## Exercise aim:
Return, from the material below, each line in which "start" occurs.

## Extracted information:
◆ ◆ ◆

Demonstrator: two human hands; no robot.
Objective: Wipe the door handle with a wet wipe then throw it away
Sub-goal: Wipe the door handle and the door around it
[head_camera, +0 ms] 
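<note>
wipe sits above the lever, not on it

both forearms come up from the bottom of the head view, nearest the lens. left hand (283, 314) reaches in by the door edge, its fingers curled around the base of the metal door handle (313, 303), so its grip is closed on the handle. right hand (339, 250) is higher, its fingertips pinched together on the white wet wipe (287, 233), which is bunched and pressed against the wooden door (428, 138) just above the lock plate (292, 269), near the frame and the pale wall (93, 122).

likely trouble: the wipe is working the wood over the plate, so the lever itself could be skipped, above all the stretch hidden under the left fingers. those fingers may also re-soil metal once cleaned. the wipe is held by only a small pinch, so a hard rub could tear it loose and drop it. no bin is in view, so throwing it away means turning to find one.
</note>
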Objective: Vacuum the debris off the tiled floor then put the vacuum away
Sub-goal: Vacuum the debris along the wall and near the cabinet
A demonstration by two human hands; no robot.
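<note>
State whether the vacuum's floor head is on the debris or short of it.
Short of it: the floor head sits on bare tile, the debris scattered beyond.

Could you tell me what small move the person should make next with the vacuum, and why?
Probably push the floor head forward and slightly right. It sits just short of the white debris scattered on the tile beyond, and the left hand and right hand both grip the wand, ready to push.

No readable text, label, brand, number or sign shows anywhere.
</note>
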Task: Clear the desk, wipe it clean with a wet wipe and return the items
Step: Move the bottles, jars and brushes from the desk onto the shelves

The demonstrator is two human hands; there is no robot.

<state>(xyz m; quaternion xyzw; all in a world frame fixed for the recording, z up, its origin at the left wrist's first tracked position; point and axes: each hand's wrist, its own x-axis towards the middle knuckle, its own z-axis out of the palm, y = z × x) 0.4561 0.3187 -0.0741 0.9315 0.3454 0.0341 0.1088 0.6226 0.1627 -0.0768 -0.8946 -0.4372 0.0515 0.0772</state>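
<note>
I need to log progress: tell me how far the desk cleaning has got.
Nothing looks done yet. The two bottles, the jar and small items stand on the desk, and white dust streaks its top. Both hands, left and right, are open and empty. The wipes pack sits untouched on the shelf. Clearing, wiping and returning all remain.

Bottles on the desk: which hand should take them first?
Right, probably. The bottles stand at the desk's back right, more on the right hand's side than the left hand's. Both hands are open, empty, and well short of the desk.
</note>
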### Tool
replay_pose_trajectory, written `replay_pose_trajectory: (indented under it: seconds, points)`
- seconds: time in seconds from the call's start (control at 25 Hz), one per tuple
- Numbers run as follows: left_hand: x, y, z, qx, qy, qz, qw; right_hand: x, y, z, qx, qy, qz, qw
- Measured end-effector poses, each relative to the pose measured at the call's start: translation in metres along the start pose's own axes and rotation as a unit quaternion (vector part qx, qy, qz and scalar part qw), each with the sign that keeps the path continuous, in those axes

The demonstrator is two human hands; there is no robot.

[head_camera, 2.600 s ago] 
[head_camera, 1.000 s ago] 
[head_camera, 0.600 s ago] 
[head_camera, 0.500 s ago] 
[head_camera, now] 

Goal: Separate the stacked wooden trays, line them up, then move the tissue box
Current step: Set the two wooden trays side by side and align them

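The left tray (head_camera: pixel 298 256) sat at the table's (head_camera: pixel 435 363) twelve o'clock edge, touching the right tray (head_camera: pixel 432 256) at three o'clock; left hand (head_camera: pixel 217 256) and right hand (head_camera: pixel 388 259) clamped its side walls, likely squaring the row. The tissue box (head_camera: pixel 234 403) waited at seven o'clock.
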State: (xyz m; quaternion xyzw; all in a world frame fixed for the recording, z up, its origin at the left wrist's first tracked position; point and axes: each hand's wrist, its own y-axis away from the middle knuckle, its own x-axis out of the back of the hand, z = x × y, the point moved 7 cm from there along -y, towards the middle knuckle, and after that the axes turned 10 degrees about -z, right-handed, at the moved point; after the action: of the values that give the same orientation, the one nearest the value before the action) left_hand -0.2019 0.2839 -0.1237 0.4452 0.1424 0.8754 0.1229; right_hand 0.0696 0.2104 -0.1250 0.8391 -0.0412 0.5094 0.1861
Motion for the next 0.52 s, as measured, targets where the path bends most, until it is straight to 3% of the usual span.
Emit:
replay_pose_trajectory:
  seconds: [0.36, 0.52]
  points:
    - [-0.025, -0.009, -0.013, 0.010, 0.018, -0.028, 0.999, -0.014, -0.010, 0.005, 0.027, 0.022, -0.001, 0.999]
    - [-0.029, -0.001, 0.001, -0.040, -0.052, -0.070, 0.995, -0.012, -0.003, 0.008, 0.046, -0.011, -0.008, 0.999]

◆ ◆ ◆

## Answer for this exercise:
- seconds: time in seconds from the call's start (control at 25 Hz), one per tuple
- Measured end-effector poses, each relative to the pose measured at the call's start: translation in metres along the start pose's own axes and rotation as a unit quaternion (vector part qx, qy, qz and scalar part qw), each with the sign that keeps the path continuous, in those axes

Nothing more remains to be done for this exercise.